David Williams . Bitterly Divided: The South's Inner Civil War. New York: The New Press, 2008. 310 pp. Notes, bibliography, and index. $27.95.

In a 1975 article on the place of yeomen farmers in a slave society, Eugene D. Genovese identified a critical question concerning the nature of the Old South. The issue, he wrote, is to explain "the degree of class collaboration and social unity" that existed among all whites, which to Genovese appeared "all the more impressive in the face of so many internal strains."1 Although some critics mistakenly charged that Genovese argued for non-slaveholder passivity in the face of planter hegemony, he was, in actuality, acknowledging that class relations were permeated with tension and discord, causing bitter resentments that occasionally flared into conflict among white folks. Yet Genovese never found evidence of a populist insurgency against slaveholder authority, a struggle in which the very basis of power was contested. He suggested—what scholars such as Steven Hahn, Lacy Ford, and Stephanie McCurry have more recently developed with amazing sophistication—that an intricate web of political, economic, and cultural relations bound whites together through shared material and ideological interests imbedded in human bondage.

Although Genovese's interpretive framework of the antebellum white South has stood the test of time, scholars remain somewhat uneasy as to whether slavery transcended the great economic and political divide between rich and poor. Some historians are especially troubled by the image of a planter class lording over society from a mansion on the hill, where their paternalistic gestures inspired lock-step allegiance from those below. Jennifer R. Green's Military Education and the Emerging Middle Class in the Old South and David Williams's Bitterly Divided: The South's Inner Civil War challenge the view of slaveholders as a uniformed and unified class who effectively instilled class discipline. While both authors compel us to think deeply about the nature of [End Page 553] class formation, identity, and political action, neither historian fully succeeds in reconfiguring the ways we conceive of Southern class relations before or during the Civil War. Williams's work is especially unsatisfying, for his discussion of class relations suffers from the most simplistic economic determinism. Members of the Confederate ruling class, in his eyes, were only capable of caring about their narrow self-interests—defending slavery, preserving wealth, and escaping military service—whereas poor white Southerners are seen as victims of class exploitation who derail Confederate military operations. Williams turns a complicated story of the Confederate home front into a twisted morality play that would only make sense if it were performed in a Roman coliseum where the powerful routinely give the thumbs down to the helpless before cheering enthusiastically as the poor victims, despite putting up a herculean fight, get devoured. Green, on the other hand, offers a far more sophisticated analysis of Southern class relations before the Civil War. She reveals new dimensions of the antebellum social order that complicate the traditional depiction of the two-tier class system of slaveholders and non-slaveholders. She finds a vibrant and influential middling order of young students at military colleges who stood on the periphery of slaveholder power in the 1850s. Unlike Williams, Green does not reach extreme conclusions when she encounters disagreements among Southern whites. Rather, she looks at these disputes as opportunities to explain how class differences forced all parties to negotiate power, even if compromise meant embracing new values that seemed incongruous with human bondage.

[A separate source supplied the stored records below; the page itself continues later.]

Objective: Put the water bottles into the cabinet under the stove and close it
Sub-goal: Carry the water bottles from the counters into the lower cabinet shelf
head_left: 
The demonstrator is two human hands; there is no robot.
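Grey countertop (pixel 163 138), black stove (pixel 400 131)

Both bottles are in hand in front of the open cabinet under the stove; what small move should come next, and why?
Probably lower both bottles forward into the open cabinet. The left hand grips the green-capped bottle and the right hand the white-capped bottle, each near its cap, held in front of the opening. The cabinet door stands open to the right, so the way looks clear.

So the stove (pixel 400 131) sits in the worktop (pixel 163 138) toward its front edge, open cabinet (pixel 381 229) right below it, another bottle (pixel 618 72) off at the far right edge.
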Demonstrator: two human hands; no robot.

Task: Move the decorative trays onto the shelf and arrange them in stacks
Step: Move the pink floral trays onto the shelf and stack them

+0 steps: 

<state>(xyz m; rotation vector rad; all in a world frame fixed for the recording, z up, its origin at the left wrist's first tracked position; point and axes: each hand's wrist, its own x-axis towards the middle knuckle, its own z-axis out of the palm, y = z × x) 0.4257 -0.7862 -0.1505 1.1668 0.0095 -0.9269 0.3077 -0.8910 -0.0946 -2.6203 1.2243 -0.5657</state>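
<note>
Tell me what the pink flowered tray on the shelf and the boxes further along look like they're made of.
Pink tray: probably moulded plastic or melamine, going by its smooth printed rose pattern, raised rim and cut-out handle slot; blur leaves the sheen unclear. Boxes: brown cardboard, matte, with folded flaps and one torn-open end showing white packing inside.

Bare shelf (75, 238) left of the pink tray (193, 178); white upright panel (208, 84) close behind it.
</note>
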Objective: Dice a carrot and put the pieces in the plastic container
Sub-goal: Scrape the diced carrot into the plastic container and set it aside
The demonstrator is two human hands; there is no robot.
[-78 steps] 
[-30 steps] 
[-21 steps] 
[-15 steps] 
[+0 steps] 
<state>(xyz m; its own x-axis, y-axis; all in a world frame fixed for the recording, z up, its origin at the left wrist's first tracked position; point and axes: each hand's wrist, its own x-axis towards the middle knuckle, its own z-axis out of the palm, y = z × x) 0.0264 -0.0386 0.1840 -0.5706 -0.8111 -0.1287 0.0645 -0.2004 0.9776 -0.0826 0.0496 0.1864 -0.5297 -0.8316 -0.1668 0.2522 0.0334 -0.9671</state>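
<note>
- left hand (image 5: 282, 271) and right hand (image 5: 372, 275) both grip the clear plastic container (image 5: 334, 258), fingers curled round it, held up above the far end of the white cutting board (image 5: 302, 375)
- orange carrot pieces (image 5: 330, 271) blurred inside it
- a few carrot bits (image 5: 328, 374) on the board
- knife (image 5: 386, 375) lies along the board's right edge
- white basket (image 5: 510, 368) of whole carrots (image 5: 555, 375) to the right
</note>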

Military Education and the Emerging Middle Class in the Old South overturns the dated notion that military schools were nurseries for perpetual adolescents who entered the adult world desperate to duel or to find a friendly game of eye-gouging. Green demonstrates that military schools in the 1850s attracted ambitious and highly driven young men who desired a curriculum that would facilitate the professional needs of a middling class. While many of the South's more established...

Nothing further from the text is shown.